Python - Find unique words in Text File


Python - Find unique words in Text File

Python - Find unique words in Text File

Finding unique words in a text file requires text cleaning, finding the words, and then finding the unique.

In this tutorial, we will learn how to find unique words in a text file.

Steps to find unique words

To find unique words in a text file, follow these steps.

  1. Read text file in read mode.
  2. Convert text to lower case or upper case. We do not want 'apple' to be different from 'Apple'.
  3. Split file contents into list of words.
  4. Clean the words that are infested with punctuation marks. Something like stripping the words from full-stops, commas, etc.
  5. Also, remove apostrophe-s 's.
  6. You may also add more text cleaning steps here.
  7. Now find the unique words in the list using a Python For Loop and Python Membership Operator.
  8. After finding unique words, sort them for presentation.

In the text cleaning, you can also remove helping verbs, etc.

Example 1: Find unique words in text file

Now, we will put all the above mentioned steps into working using a Python program.

Consider that we are taking the following text file.

Apple is a very big company. An apple a day keeps doctor away. A big fat cat came across the road beside doctor's office.
The doctor owns apple device.

Python Program

text_file = open('data.txt', 'r')
text = text_file.read()

#cleaning
text = text.lower()
words = text.split()
words = [word.strip('.,!;()[]') for word in words]
words = [word.replace("'s", '') for word in words]

#finding unique
unique = []
for word in words:
    if word not in unique:
        unique.append(word)

#sort
unique.sort()

#print
print(unique)

Output

['a', 'across', 'an', 'apple', 'away', 'beside', 'big', 'came', 'cat', 'company', 'day', 'device', 'doctor', 'fat', 'is', 'keeps', 'office', 'owns', 'road', 'the', 'very']

Translation of Steps into Python Code

Following is the list of Python concepts we used in the above program to find the unique words.

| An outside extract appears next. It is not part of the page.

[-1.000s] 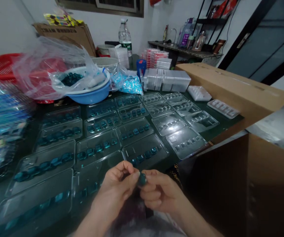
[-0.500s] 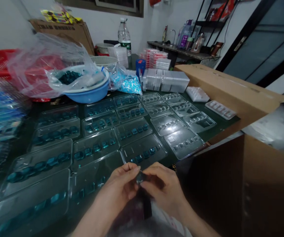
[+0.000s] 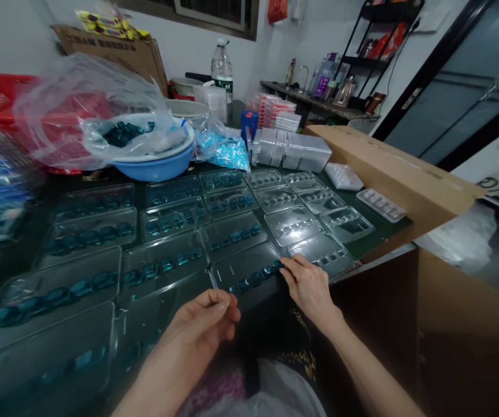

  • open() function to get a reference to the file object.
  • file.read() method to read contents of the file.
  • str.lower() method to convert text to lower case.
  • str.split() method to split the text into words separated by white space characters like single space, new line, tab, etc.
  • str.strip() method to strip the punctuation marks from the edges of words.
  • str.replace() method to replace 's with nothing, at the end of words.
  • for loop to iterate for each word in the words list.
  • in - membership operator to check if the word is present in unique.
  • list.append() method to append the word to unique list.
  • list.sort() method to sort unique words in lexicographic ascending order.
  • print() function to print the unique words list.

Summary

In this tutorial of Python Examples, we learned how to find unique words in a text file, with the help of example program.